» YOUR ASSIGNMENT:
Only lines holding the word "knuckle" are wanted from the records; copy all of them.

[Data records]

********

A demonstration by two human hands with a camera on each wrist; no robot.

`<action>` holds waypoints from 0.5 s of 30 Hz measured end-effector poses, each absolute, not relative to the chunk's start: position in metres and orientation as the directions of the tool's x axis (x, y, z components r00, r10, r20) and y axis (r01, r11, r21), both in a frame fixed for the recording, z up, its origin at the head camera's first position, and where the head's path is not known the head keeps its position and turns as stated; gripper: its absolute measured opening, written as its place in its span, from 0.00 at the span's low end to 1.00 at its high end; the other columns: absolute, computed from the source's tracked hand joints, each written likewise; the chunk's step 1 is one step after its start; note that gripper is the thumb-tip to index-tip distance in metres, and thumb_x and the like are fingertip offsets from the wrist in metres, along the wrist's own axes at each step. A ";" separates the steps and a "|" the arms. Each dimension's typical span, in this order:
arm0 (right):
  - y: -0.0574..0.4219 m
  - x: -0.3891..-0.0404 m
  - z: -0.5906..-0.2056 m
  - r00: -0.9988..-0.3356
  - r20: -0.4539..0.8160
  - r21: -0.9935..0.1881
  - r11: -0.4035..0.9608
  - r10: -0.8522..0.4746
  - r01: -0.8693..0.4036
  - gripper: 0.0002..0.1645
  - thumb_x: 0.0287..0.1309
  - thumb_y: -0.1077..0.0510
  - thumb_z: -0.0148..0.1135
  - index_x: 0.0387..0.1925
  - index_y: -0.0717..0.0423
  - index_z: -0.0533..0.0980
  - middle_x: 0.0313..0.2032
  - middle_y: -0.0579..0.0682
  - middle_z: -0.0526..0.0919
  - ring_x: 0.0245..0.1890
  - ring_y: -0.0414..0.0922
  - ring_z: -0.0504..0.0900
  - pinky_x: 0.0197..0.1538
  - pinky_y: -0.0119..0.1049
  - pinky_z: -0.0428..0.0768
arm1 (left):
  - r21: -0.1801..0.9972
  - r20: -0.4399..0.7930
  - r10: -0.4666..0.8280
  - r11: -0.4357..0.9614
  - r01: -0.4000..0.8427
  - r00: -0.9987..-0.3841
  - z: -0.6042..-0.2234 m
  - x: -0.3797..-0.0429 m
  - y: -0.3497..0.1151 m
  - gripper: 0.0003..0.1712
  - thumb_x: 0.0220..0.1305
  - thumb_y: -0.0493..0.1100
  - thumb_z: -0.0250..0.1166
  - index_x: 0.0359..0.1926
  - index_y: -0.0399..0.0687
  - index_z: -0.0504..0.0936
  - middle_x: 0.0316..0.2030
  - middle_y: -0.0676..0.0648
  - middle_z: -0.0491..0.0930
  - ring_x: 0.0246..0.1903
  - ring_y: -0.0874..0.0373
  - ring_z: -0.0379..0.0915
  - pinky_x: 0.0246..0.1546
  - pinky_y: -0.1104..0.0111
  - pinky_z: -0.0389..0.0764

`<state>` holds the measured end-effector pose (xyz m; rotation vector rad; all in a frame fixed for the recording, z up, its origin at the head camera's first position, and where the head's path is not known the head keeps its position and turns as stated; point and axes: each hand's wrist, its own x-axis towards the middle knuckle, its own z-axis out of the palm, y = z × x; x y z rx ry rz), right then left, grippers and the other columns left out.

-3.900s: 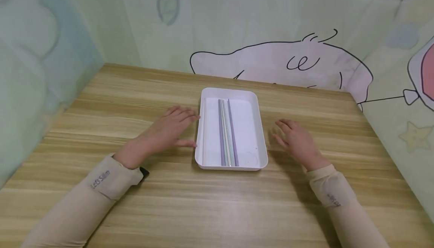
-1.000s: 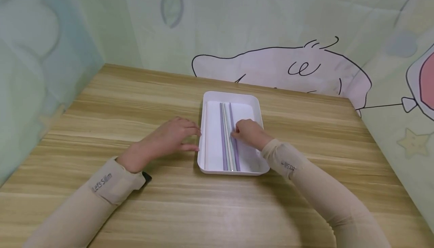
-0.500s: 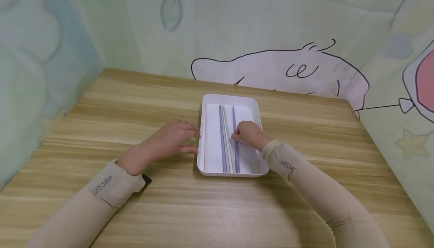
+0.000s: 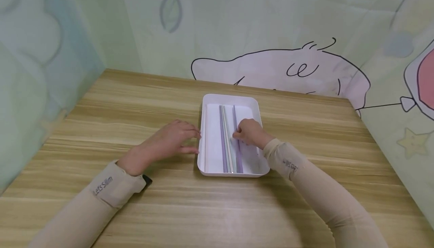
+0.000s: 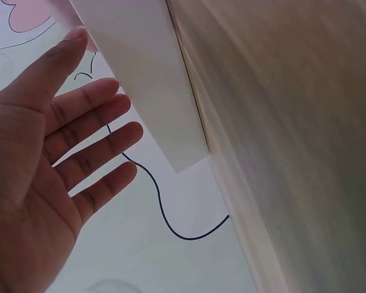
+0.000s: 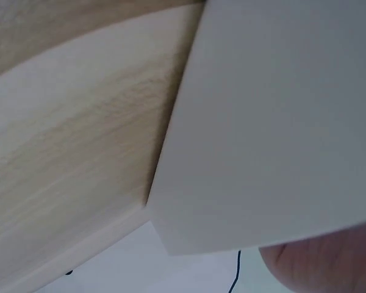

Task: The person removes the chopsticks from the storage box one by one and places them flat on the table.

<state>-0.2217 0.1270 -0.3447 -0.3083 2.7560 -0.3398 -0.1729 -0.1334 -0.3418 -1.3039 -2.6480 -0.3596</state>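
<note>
- Two hands at one white tray (image 4: 231, 99), set near the middle of the head frame on a wood-grain table (image 4: 190, 210).
- Left hand (image 4: 166, 139), left of centre: fingers slightly spread, thumb apart, tips at the tray's left rim; firm contact, cannot tell.
- Right hand (image 4: 251, 132), right of centre, reaching over the tray's right rim: fingers curled, thumb and fingertips pinching a purple chopstick (image 4: 239, 159).
- That chopstick runs lengthwise in the tray's right half; whether raised off the floor, cannot tell.
- Chopstick bunch (image 4: 225, 138), purple to pale green, lies just left of it.
- Pale pink chopstick (image 4: 206, 138) along the tray's left wall.
- Right wrist view, lower right: tray wall hides most of the hand.
- Cartoon backdrop (image 4: 271, 69) across the upper frame.
</note>
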 end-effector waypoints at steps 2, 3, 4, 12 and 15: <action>0.128 -0.222 -0.342 -0.919 -0.307 -0.264 0.950 -0.248 -0.168 0.16 0.63 0.54 0.58 0.23 0.59 0.77 0.17 0.47 0.75 0.19 0.39 0.73 0.23 0.25 0.69 | 0.135 0.257 0.757 0.588 0.798 -0.601 -0.341 -0.173 -0.133 0.21 0.55 0.53 0.70 0.43 0.42 0.84 0.44 0.44 0.84 0.48 0.50 0.79 0.54 0.54 0.76; 0.128 -0.222 -0.340 -0.920 -0.307 -0.263 0.950 -0.246 -0.166 0.16 0.63 0.54 0.58 0.23 0.60 0.77 0.17 0.47 0.75 0.19 0.39 0.73 0.23 0.25 0.69 | 0.133 0.257 0.758 0.587 0.799 -0.600 -0.341 -0.174 -0.133 0.21 0.55 0.53 0.70 0.43 0.41 0.84 0.44 0.44 0.84 0.48 0.50 0.79 0.54 0.54 0.76; 0.129 -0.221 -0.338 -0.920 -0.308 -0.265 0.950 -0.243 -0.162 0.16 0.63 0.54 0.58 0.24 0.60 0.78 0.18 0.47 0.76 0.19 0.39 0.73 0.23 0.25 0.69 | 0.134 0.253 0.757 0.590 0.796 -0.603 -0.342 -0.174 -0.133 0.22 0.55 0.53 0.70 0.43 0.41 0.83 0.44 0.44 0.84 0.48 0.50 0.79 0.55 0.54 0.76; 0.139 -0.220 -0.325 -0.923 -0.298 -0.318 0.937 -0.244 -0.144 0.16 0.62 0.56 0.57 0.22 0.61 0.76 0.18 0.48 0.77 0.18 0.39 0.75 0.22 0.24 0.71 | 0.154 0.224 0.748 0.606 0.780 -0.625 -0.341 -0.173 -0.133 0.22 0.56 0.53 0.69 0.44 0.41 0.83 0.46 0.44 0.83 0.50 0.49 0.78 0.56 0.52 0.75; 0.145 -0.220 -0.321 -0.922 -0.289 -0.321 0.934 -0.256 -0.159 0.17 0.62 0.57 0.57 0.20 0.61 0.76 0.18 0.50 0.79 0.17 0.39 0.76 0.21 0.25 0.71 | 0.160 0.226 0.744 0.608 0.777 -0.629 -0.341 -0.173 -0.133 0.24 0.54 0.53 0.70 0.45 0.40 0.83 0.46 0.43 0.83 0.50 0.49 0.78 0.56 0.52 0.75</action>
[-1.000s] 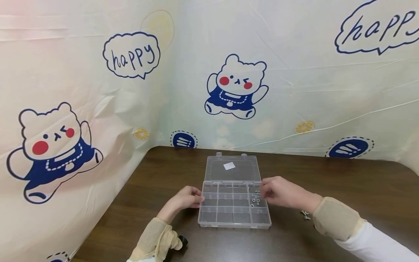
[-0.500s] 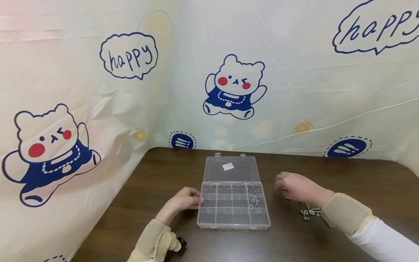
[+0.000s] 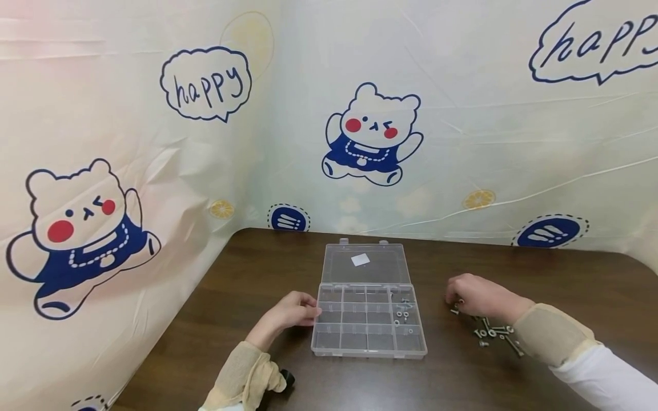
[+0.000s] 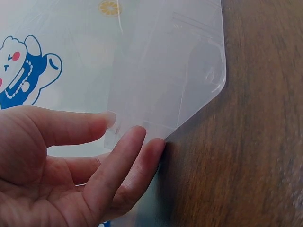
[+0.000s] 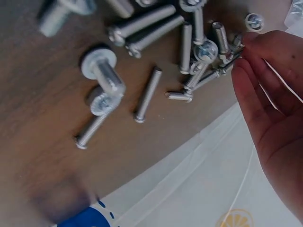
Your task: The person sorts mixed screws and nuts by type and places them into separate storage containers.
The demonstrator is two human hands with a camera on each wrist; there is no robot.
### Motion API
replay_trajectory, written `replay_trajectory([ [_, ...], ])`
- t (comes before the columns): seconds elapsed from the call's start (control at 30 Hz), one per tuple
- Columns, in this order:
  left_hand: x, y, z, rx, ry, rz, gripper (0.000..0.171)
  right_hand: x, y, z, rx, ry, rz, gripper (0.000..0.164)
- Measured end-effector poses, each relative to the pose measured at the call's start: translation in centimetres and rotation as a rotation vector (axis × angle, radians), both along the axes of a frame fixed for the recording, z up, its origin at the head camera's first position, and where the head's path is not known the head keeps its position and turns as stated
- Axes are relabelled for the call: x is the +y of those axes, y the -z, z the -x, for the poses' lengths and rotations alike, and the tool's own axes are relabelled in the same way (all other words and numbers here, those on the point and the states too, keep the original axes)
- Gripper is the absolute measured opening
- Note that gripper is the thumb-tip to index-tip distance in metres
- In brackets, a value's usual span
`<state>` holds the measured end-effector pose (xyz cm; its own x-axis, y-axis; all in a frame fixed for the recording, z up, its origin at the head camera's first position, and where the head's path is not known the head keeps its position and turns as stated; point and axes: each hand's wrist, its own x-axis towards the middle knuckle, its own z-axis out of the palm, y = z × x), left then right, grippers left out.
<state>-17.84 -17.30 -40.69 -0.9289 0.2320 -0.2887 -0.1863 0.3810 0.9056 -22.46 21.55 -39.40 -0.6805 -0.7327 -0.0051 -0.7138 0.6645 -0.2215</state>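
The right hand had its thumb and fingertips curled among screws on the bench; a grip could not be confirmed. Farther left, the compartment box lay open, the left hand pinching its side.

Soft, even light fills the head view, leaving a pale sheen on the wooden tabletop. The left wrist view renders the clear plastic box milky; in the dimmer right wrist view, the upper-left screw blurs.
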Motion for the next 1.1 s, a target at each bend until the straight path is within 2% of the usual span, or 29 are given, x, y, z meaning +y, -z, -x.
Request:
replay_trajectory([
  [0.13, 0.0, 0.0, 0.1, -0.001, 0.003, -0.001, 0.023, 0.1, 0.4, 0.1, 0.017, -0.021, 0.02, 0.022],
  [0.43, 0.1, -0.1, 0.0, -0.005, 0.001, 0.0, 0.024, 0.0, 0.8, 0.3, -0.012, 0.032, 0.017, 0.019],
  [0.5, 0.1, -0.1, 0.0, -0.006, 0.0, 0.0, 0.024, -0.1, 0.7, 0.3, 0.006, 0.025, 0.024, 0.018],
  [0.6, 0.0, 0.0, 0.0, -0.006, 0.003, -0.004, 0.023, -0.3, 0.1, 0.2, 0.036, 0.023, 0.048, 0.018],
  [0.93, 0.0, 0.1, 0.0, -0.009, -0.006, 0.005, 0.024, -1.8, -2.4, -0.4, 0.124, -0.072, 0.179, 0.015],
  [1.1, 0.1, 0.0, 0.0, -0.013, -0.011, 0.0, 0.025, -2.6, -3.1, -0.9, 0.186, -0.155, 0.265, 0.018],
])
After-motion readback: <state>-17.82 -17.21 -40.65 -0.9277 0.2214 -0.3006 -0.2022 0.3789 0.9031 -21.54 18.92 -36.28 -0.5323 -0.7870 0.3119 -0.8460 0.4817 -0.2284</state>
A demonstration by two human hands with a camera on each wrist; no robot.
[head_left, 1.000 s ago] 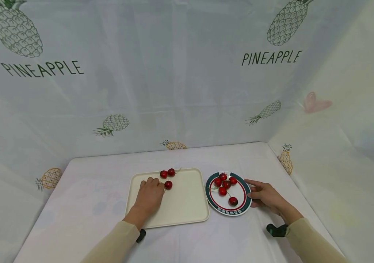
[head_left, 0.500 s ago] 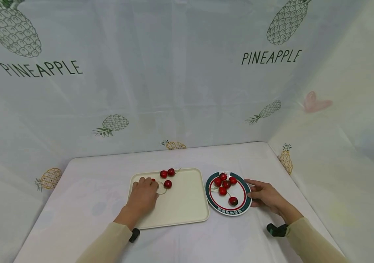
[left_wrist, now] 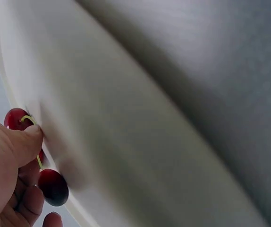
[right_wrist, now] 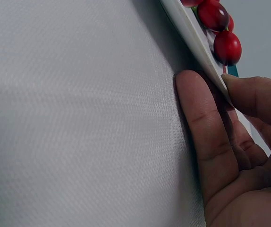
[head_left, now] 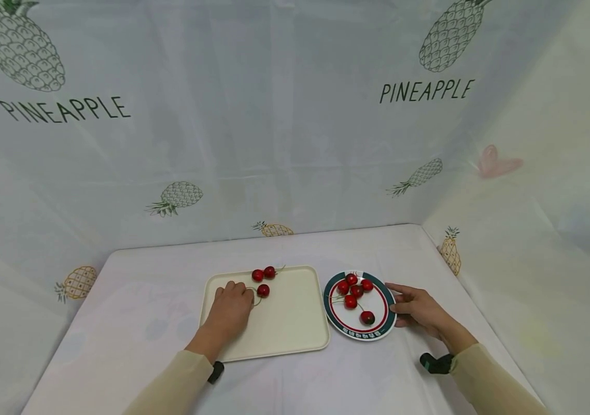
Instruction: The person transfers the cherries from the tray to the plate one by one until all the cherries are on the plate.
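Observation:
My left hand (head_left: 231,310) is over the left part of a cream tray (head_left: 295,340), its thumb and fingertips pinching a thin green cherry stem (left_wrist: 39,161). A dark red cherry (left_wrist: 53,187) hangs close by the fingers in the left wrist view, and another cherry (left_wrist: 15,118) shows beyond the thumb. In the head view a cherry (head_left: 263,291) lies just right of this hand. My right hand (head_left: 419,311) grips the right rim of a round plate (head_left: 330,311), thumb on top and fingers below. Several red cherries (head_left: 350,301) with stems lie on the plate.
Two more cherries (head_left: 264,274) lie side by side near the tray's back edge. Tray and plate stand next to each other on a white cloth-covered table (head_left: 134,323). Pineapple-printed curtains (head_left: 295,127) hang behind and at the sides.
The left hand has shifted left across the tray, then slightly back right; a cherry that showed by its fingertips half a second ago is now hidden. The right hand keeps its grip on the plate.

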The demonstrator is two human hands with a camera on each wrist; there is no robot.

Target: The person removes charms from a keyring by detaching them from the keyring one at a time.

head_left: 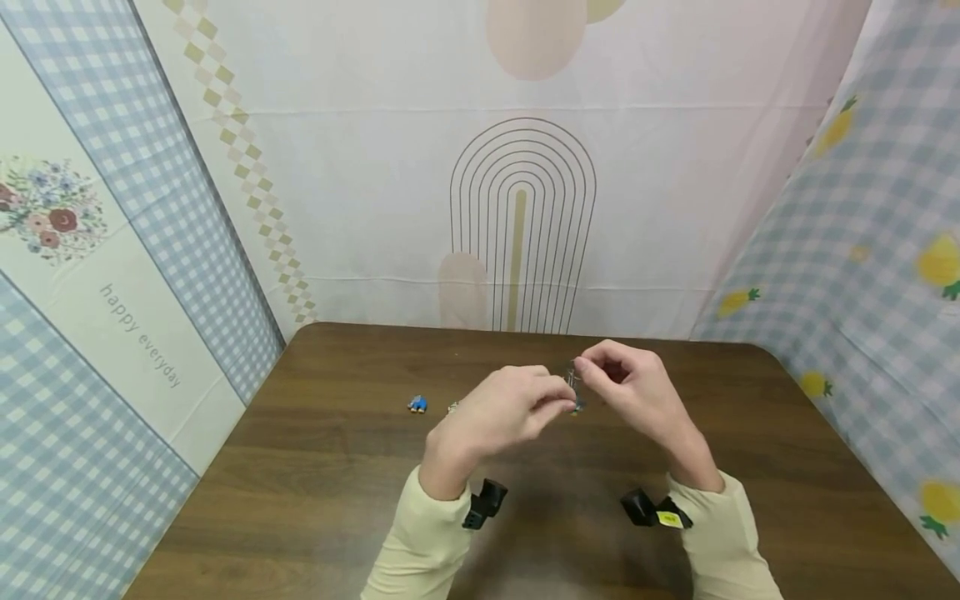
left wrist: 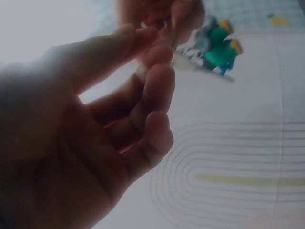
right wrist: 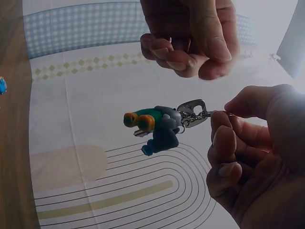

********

» EXERCISE ANSWER:
`<state>` holds the measured end-effector pose (xyz m; rotation vector rad; all in a frame fixed for the recording, z up, its origin at the head camera's first position, and where the head's path is not known the head keeps its position and turns as stated; point and axes: each hand's wrist, its own x-axis towards the middle knuckle, its own z-axis out of the palm, y = z × x; x y z rx ry rz), right then left, grippers and the other columns left out.
`<state>` holds the measured end-effector pose (xyz cm; its own x-axis, y-axis; all in a frame fixed for the recording, z up, its origin at the head camera's first position, and where the head's path is not known the head keeps its position and turns as stated; point and axes: each hand's wrist, its own x-axis towards the middle knuckle, its own z-axis out of the palm, y = z × x), left then right, grippers left out.

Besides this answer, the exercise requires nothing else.